The Eames Lounge chair and its accompanying ottoman were first developed by husband and wife team Charles and Ray Eames in 1956 as a gift for their friend Billy Wilder, the director of films including Sunset Boulevard and Some Like it Hot.
The furniture makes use of the innovative moulded plywood production method that the Eames' had pioneered since the early 1940s, when they created a lightweight leg splint that was bulk ordered for use by the US Navy.
Charles Eames purportedly began designing the chair as a modern alternative to the traditional English club chair that retained the ample proportions and comfort of this archetypal product but employed the latest materials and craftsmanship.
The curving shell sections of the chair and ottoman are formed from plywood veneer that is glued, heated and pressed over moulds.
Die-cast aluminium bases support the wooden shells, which are covered with leather-upholstered cushions to give the chair what Charles Eames described as "the receptive look of a well-used first baseman's mitt".
An innovative fastening system is used to fix the cushions to the shells without the need for visible screws or nails. A zipper sewn onto the edge of the cushions attaches to a plastic backing that then clips onto a series of hidden rings.

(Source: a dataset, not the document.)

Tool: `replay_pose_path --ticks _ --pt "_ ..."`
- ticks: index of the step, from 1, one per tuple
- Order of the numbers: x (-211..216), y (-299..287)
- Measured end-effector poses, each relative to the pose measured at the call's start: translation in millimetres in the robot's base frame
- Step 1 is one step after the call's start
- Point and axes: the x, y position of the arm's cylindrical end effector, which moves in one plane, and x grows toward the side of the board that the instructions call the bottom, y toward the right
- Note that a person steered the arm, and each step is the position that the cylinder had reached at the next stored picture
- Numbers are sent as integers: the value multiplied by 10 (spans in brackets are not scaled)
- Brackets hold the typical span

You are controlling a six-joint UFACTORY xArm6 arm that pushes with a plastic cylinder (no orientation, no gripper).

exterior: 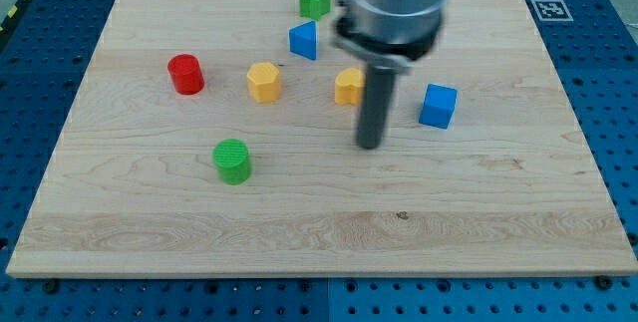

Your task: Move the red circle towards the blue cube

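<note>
The red circle [185, 73], a short red cylinder, stands at the view's left on the wooden board. The blue cube [438, 106] sits right of centre. My tip [369, 146] rests on the board below and left of the blue cube, a short way from it and far right of the red circle. The rod partly hides a yellow block [348, 86] just left of it.
A yellow hexagonal block [264, 82] lies between the red circle and my tip. A blue triangular block [303, 40] and a green block [315, 0] sit near the view's top. A green cylinder [232, 161] stands lower left. The board [319, 232] lies on a blue pegboard.
</note>
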Motion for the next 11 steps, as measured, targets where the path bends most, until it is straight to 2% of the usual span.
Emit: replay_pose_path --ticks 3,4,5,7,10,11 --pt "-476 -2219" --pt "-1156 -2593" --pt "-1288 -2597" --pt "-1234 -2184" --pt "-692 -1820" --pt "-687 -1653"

American furniture brand Herman Miller has been producing the chair since the year of its design. Over the years it has added a version with ash veneer and white cushions as well as a version with black lacquered ash. Swiss brand Vitra introduced the Eames Lounge to the European market.
The chair is included in the permanent collection of many of the world's leading museums, including MoMA in New York and the Art Institute of Chicago. Earlier this year, designer Ora-Ïto created an homage to the Eames' "most famous" chair by proposing a Nike trainer with similar curved veneer sections.